→ Task instructions
Where a picture shows up in the listing below, omit it and output the rest exactly.

→ Data section
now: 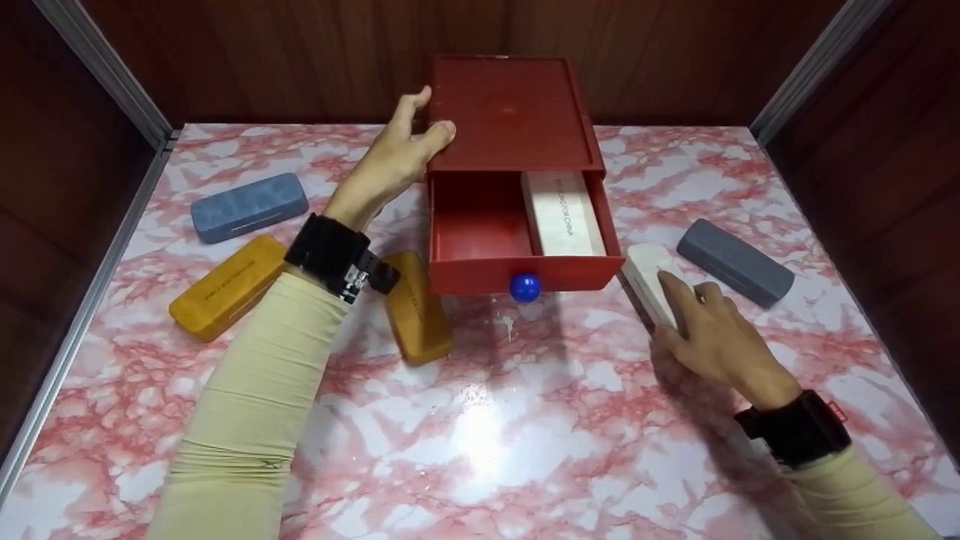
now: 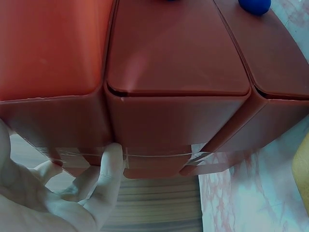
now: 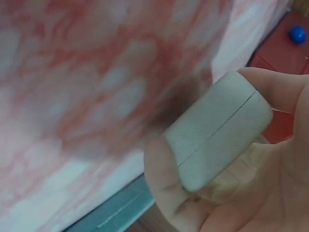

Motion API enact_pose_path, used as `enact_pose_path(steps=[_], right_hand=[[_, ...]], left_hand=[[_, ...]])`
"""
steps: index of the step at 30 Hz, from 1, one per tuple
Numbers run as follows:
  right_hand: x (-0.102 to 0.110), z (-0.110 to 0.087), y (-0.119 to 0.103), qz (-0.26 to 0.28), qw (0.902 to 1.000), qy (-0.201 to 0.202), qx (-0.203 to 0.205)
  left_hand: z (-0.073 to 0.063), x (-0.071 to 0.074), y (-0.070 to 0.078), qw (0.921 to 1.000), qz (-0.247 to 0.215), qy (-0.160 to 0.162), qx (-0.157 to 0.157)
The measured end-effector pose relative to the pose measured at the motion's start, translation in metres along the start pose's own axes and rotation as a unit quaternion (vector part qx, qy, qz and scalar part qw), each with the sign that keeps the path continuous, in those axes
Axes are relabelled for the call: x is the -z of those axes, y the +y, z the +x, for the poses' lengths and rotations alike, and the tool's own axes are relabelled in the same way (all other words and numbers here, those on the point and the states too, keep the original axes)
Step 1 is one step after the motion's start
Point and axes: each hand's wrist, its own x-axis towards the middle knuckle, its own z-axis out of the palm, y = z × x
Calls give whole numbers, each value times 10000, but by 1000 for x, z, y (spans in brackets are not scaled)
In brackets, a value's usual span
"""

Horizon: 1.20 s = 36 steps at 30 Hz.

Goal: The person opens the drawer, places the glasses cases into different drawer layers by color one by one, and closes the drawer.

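A red drawer box [image 1: 510, 112] stands at the back with its top drawer [image 1: 480, 275] pulled out by a blue knob's side toward me. Inside the drawer, along its right wall, lies a white eyeglass case [image 1: 564, 214]. My left hand [image 1: 401, 150] rests against the box's left side, thumb over the top edge; in the left wrist view its fingers [image 2: 110, 169] touch the box. Right of the drawer, my right hand [image 1: 712, 337] grips a second white eyeglass case [image 1: 651, 281] by its near end. The right wrist view shows that case [image 3: 219, 130] between thumb and fingers, close over the table.
On the left lie a blue eyeglass case [image 1: 250, 208] and a yellow one [image 1: 229, 289]. Another yellow case [image 1: 418, 311] sits left of the drawer, near my left wrist. A grey case [image 1: 735, 262] lies right of my right hand. Dark panels [image 1: 300, 60] enclose the marbled table [image 1: 480, 427].
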Motion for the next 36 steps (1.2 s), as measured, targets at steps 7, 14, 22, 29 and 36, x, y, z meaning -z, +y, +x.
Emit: enact_pose_path(steps=[7, 14, 22, 29, 36], right_hand=[[27, 1, -7, 203, 9978, 589, 233], [62, 5, -20, 357, 9924, 1062, 508], [104, 1, -56, 437, 9843, 1532, 758], [130, -2, -94, 185, 9712, 1838, 1505], [141, 6, -120, -47, 9645, 1711, 2011]], left_hand=[[-1, -1, -1, 9998, 35, 46, -174], [-1, -1, 0, 9999, -27, 19, -156], [-1, -1, 0, 9998, -185, 54, -58], [-1, 1, -1, 9999, -118, 63, -71], [-2, 1, -3, 9997, -236, 50, -38]])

→ Answer space
now: 
now: 
now: 

Motion API enact_pose_path, used as `enact_pose_path(steps=[_], right_hand=[[_, ...]], left_hand=[[_, ...]])`
"""
steps: index of the step at 30 Hz, from 1, one per tuple
Numbers run as follows:
  right_hand: x (-0.102 to 0.110), z (-0.110 to 0.087), y (-0.119 to 0.103), qz (-0.26 to 0.28), qw (0.902 to 1.000), qy (-0.201 to 0.202), qx (-0.203 to 0.205)
  left_hand: z (-0.073 to 0.063), x (-0.071 to 0.074), y (-0.070 to 0.078), qw (0.921 to 1.000), qz (-0.247 to 0.215), qy (-0.160 to 0.162), qx (-0.157 to 0.157)
The measured end-effector pose relative to the pose measured at the motion's start, translation in metres along the start pose's own axes and rotation as a unit quaternion (vector part qx, qy, qz and scalar part qw), each with the sign that keeps the path continuous, in those axes
Axes are relabelled for the call: x is the -z of those axes, y the +y, z the +x, for the poses' lengths and rotations alike, and the tool's own axes are relabelled in the same way (all other words and numbers here, those on the point and the states too, keep the original axes)
Step 1 is one step after the motion's start
Point and axes: each hand's wrist, its own x-axis towards the middle knuckle, its own z-axis out of the palm, y = z × x
Calls give whole numbers, each value times 10000, but by 1000 for x, z, y (spans in brackets are not scaled)
In brackets, a value's usual span
"""

Horizon: 1.20 s = 36 steps at 30 Hz.

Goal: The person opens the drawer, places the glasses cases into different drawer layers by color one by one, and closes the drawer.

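A red drawer box [image 1: 510, 112] stands at the back with its top drawer [image 1: 480, 275] pulled out by a blue knob's side toward me. Inside the drawer, along its right wall, lies a white eyeglass case [image 1: 564, 214]. My left hand [image 1: 401, 150] rests against the box's left side, thumb over the top edge; in the left wrist view its fingers [image 2: 110, 169] touch the box. Right of the drawer, my right hand [image 1: 712, 337] grips a second white eyeglass case [image 1: 651, 281] by its near end. The right wrist view shows that case [image 3: 219, 130] between thumb and fingers, close over the table.
On the left lie a blue eyeglass case [image 1: 250, 208] and a yellow one [image 1: 229, 289]. Another yellow case [image 1: 418, 311] sits left of the drawer, near my left wrist. A grey case [image 1: 735, 262] lies right of my right hand. Dark panels [image 1: 300, 60] enclose the marbled table [image 1: 480, 427].
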Motion for the next 36 steps (1.2 s), as measured, targets at steps 7, 14, 22, 29 and 36, x, y, z meaning -z, +y, +x.
Emit: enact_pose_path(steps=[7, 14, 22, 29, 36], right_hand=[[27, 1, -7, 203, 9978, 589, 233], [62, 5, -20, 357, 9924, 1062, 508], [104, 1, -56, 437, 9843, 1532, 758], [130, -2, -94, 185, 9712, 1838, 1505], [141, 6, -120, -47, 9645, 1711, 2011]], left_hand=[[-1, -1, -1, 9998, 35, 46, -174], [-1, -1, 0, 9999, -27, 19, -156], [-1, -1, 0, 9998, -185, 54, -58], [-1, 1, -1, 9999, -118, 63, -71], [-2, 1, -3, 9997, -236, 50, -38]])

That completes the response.